- [Aim of the exercise]: Report how many lines of the listing below include the word "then". Give nothing but the number.

════

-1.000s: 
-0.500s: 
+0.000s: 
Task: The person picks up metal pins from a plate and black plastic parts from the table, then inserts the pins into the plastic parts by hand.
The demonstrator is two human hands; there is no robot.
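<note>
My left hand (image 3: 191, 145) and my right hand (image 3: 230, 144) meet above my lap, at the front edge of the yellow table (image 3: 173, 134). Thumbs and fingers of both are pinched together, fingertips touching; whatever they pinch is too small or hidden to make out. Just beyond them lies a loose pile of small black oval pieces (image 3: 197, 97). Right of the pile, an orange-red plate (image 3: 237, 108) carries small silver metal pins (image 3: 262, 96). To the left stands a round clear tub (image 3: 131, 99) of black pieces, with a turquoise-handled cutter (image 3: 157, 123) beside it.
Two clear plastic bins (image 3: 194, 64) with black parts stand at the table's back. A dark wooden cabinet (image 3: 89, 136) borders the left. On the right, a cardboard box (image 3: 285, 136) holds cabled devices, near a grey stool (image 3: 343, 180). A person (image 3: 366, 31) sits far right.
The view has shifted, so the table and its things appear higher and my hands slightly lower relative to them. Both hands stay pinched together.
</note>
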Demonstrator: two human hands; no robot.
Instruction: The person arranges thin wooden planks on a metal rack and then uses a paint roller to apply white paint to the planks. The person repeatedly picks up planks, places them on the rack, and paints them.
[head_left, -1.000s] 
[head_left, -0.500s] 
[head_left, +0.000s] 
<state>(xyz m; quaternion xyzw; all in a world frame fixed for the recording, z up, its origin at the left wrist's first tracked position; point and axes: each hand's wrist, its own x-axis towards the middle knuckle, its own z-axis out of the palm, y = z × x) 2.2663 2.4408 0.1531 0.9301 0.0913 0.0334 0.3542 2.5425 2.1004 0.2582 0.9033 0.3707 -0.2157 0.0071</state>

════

- [Response below]: 2